In three words, when it comes to flavour: fresh, vibrant, and acidic. I also believe that you should let beautiful ingredients speak for themselves and allow the product to shine on the plate. To make this happen, it’s important to invest in using the best seasonal ingredients. At Dinner by Heston Blumenthal, we source and select the finest products we can – and do as little to them as possible – to truly let the ingredients shine.
What’s been the biggest surprise about Dubai’s dining scene?
Over the past four years, it has been incredible to witness how the dining scene has grown – both dynamically and organically. There’s been a noticeable shift, with a rise in homegrown concepts that are championing creativity. This, combined with the arrival of global names, has attracted talented chefs from all over the world who want to be part of the movement. What these chefs are creating and putting on plates is simply incredible.
What’s the most theatrical dish you’ve ever worked on?
The one-bite Aerated Beetroot, which disappears in a split second, is a creation from The Fat Duck menu – and it takes three days to make. To begin, we take baby beetroot, juice it (as the sugar content is higher and the flavour less earthy), and then reduce it. We use a kitchen-use rotovap – a high-tech piece of equipment that looks like it belongs in a laboratory. It’s essentially a water bath set to 30 degrees. There’s a glass sphere into which we pour the beetroot juice; the device pressurises and spins the liquid, allowing us to lower its boiling point. We then whip the juice into a meringue, which is piped and dehydrated. The final result resembles a small aero ball – crispy and delicate – filled with horseradish cream and served in a single bite.

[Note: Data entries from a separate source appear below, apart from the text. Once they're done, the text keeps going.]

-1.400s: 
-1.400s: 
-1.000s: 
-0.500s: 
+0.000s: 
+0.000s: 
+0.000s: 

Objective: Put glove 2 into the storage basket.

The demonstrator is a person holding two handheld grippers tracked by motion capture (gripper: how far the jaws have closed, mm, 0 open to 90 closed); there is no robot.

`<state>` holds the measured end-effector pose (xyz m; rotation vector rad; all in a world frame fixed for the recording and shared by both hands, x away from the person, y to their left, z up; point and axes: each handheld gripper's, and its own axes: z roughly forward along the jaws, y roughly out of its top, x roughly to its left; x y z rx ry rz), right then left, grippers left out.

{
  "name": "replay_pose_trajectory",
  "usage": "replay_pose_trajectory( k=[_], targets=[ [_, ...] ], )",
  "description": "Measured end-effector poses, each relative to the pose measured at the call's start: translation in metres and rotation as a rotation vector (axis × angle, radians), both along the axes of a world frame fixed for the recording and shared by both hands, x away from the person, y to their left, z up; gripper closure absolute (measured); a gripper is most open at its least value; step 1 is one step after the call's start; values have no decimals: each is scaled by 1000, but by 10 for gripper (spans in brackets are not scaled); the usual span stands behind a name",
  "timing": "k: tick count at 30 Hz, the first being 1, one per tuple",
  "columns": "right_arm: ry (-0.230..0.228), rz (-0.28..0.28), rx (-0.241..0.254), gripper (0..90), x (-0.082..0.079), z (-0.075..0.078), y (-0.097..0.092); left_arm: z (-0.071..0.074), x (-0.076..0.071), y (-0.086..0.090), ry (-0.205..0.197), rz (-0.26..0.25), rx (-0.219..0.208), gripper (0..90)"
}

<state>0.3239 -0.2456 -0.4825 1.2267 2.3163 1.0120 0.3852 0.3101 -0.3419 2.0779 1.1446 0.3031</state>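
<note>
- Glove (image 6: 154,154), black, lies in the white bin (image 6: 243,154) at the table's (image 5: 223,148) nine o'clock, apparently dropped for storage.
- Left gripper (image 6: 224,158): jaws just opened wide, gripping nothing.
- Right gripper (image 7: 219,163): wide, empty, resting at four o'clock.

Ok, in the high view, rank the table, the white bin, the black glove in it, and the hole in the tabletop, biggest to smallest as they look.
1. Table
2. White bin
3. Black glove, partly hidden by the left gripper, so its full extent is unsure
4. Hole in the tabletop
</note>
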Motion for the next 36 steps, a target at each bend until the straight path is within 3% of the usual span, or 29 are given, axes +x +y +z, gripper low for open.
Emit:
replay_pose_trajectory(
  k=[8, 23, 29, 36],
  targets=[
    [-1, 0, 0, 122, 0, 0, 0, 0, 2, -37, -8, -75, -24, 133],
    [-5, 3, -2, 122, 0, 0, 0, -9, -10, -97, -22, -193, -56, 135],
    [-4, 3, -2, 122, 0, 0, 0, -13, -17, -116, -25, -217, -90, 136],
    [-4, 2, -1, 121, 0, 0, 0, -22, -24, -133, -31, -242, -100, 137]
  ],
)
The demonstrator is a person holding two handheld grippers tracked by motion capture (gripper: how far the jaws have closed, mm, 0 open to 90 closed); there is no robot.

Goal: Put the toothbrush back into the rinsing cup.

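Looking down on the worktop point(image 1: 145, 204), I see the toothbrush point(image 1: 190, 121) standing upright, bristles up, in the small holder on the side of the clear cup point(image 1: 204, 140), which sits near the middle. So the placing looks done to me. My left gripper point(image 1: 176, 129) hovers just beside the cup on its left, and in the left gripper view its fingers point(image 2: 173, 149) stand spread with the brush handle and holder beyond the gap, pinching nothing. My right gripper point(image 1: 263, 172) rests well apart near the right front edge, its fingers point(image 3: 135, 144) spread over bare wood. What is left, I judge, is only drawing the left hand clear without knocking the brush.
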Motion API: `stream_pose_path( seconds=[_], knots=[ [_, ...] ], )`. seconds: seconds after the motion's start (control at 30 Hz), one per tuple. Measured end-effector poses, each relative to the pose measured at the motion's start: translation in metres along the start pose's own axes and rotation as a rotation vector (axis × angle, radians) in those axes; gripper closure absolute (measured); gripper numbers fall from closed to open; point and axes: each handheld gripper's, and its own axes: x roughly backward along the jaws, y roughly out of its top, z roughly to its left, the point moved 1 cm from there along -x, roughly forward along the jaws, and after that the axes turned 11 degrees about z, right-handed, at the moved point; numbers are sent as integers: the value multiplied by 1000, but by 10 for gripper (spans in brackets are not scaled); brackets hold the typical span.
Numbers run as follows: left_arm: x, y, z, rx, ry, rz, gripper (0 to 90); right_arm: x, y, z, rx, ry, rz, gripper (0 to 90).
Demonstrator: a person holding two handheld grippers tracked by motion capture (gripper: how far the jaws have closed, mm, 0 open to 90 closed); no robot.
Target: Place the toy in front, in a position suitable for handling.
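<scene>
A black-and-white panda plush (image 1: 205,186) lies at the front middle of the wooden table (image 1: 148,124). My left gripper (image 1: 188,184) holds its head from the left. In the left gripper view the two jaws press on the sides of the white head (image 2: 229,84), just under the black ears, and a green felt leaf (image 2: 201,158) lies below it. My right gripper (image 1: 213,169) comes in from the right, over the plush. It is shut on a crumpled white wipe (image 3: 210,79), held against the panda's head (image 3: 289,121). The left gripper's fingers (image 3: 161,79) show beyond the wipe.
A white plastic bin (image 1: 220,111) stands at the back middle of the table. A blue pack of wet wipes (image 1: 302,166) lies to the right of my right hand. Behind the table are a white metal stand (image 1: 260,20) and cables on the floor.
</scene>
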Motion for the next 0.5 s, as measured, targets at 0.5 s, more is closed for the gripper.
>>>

What’s the one rule you always follow in the kitchen – no matter where you are in the world?
Taste everything. This is absolutely crucial – especially when you’re stepping up in a Michelin kitchen and working within larger brigades. You need to ensure consistency in every aspect; for example, when an ingredient is being reduced, you need to taste it to ensure the salt level hasn’t intensified. At Dinner, we’re constantly tasting. Before every service, the whole team is involved in a full tasting of everything on the menu.
What keeps you inspired beyond the kitchen?
Running and travelling are things I turn to in order to stay inspired – exploring different cities and cultures, and trying new food. I try to travel as much as I can to experience the world beyond the kitchen. I also run quite a lot; it’s the perfect way to stay fit and healthy, while providing mental clarity amidst the stresses of day-to-day life.
What’s next for you – are there any new dishes or ideas you’re excited to bring to Dinner by Heston?
We are currently celebrating 30 Years of the Fat Duck, and to pay homage to the restaurant we are featuring a different creation from The Fat Duck each month as part of our tasting menu until August. Culinary highlights include the Turbot Veronique (c. 2005) which is on the menu until 19th May, it pairs Muscat grapes, mussels and parsley. Another standout worth mentioning is The Alfonso Mango (c. 2001), a distinctive dish that combines pine nuts and mango stems, this showcases Heston’s exploration of molecular gastronomy, this dish will be available exclusively in May. In July we will be unveiling the Scallop, White Chocolate, and Caviar (c. 2024) which is a bold and uncommon flavour pairing, guests should be excited about this one. Looking at the bigger picture, I’m looking to refine the entire guest experience, beyond the kitchen, from efficiency to the food development. I am working extremely closely with James ‘Jocky’ Petrie, Group Culinary Director of The Fat Duck Group to provide insight on how we can make Dinner by Heston Dubai a different experience to the one in London, by using our creativity with produce whilst aligning with the DNA of dinner.